Have you ever seen a portrait where the subject is in beautiful, crisp focus, but the background is lovely and blurry? (If not,look at some of our stuff, we do it all the time.) It really draws the eye to the subject. But HOW? Well, the wider the opening of the lens (aperture), the smaller the area that will be in focus. So the subject will be in focus, but the background will be all out of focus. That's called Depth of Field.
Focus is sort of like a pane of glass. You set your focus, and you can imagine it makes a pane of glass that touches that area of focus. But the glass extends across the whole picture. Everything that also touches the glass will be in focus. So if you focused on the eye of the subject, but you have ANOTHER person whose eye is on that same plane, it will be in focus too! Or if there's a tree that is close to that person (think next to them, not in front or behind them), then it will be in focus. Bonus! And the wider the aperture, the thinner that glass is. Sometimes it can be RAZOR thin. Maybe the eyes will be in focus, but the ears will not be. And the smaller your aperture, the thicker the glass is. More people, further back and forward can be in focus too! It's better for group shots or landscape or architecture photography. But the background won't be as blurry.
Okey dokey!

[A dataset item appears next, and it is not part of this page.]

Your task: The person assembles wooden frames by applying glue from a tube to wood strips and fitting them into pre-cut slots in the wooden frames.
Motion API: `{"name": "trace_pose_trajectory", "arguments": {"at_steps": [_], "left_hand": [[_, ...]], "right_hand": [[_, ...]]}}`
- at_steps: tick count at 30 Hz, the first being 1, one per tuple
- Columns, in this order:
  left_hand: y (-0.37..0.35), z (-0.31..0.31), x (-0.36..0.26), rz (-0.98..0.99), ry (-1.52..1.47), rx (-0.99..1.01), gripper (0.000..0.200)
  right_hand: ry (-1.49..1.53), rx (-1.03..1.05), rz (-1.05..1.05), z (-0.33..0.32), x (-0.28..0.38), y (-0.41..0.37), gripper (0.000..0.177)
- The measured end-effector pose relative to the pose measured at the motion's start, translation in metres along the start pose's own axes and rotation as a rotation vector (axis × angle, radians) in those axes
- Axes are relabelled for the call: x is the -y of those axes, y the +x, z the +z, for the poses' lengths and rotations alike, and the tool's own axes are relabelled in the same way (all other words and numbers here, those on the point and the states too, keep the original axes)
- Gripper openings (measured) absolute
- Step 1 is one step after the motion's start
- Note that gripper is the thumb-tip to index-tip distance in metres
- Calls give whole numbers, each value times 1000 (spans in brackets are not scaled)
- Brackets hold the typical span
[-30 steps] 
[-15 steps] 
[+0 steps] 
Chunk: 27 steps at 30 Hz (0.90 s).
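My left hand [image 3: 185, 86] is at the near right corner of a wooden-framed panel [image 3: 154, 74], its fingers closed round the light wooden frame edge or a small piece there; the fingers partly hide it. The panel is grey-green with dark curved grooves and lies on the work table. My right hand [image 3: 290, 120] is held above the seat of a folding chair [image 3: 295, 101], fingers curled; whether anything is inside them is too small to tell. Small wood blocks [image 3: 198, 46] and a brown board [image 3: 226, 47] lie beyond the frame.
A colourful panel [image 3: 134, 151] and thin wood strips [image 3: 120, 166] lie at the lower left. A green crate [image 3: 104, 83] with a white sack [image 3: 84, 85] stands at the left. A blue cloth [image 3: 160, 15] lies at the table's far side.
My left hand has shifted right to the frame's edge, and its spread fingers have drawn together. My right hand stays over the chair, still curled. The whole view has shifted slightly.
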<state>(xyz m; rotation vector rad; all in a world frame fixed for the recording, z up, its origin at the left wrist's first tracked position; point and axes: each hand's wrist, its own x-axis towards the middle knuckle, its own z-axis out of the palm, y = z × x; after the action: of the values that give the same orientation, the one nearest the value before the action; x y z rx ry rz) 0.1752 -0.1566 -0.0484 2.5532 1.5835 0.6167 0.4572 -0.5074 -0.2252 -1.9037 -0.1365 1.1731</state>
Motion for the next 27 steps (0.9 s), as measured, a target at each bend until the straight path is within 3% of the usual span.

Sounds simple, right? Ok, here's the LAST tricky thing for this post. How do you know if your aperture is wide open? Or closed down and narrow? What do the numbers on the camera look like? This will sound strange but the WIDER the aperture, the smaller the number that your camera will display (f/1.8, f/2.8, f/3.5, etc.) the NARROWER the aperture, the bigger the number will be. (f/16, f/22, f/32.) I know, I know! I assumed that the WIDER aperture would be a BIGGER number. But here's why it is not. Remember those blades we talked about? They opened and closed to make the opening in the lens larger and smaller? Well, the f/number is measuring how much of THOSE are left! So, if they are dilated all way and the opening is huge, there will be almost nothing left. Maybe 1.8 mm? AHH! And if they are super closed tight and the hole is tiny, then the blades showing will be BIGGER, right? Yeah, maybe even 22 mm! ;) Oooh! We're cooking now!
So, how do we USE this information? Well, let's get your SLR off of the program mode! Change your aperture into AV (Canon) or AP (Nikon) mode. Aperture-priority baby! Now, making sure you have enough light, change your desired aperture. Try it smaller. Maybe even 3.5! Focus on your subject's eye (assuming it's your child or a person) and shoot. Look how blurry the background is! Woo! The camera will decide what to set the shutter to, in order to make a decent exposure. But you'll have taken some of the control in making a good picture. Try it! It's fun. It's also the first step towards taking manual control of your camera, which let's you really get the most out of an SLR purchase.
I know this post was long, but getting into the more creative modes on your camera will be worth it!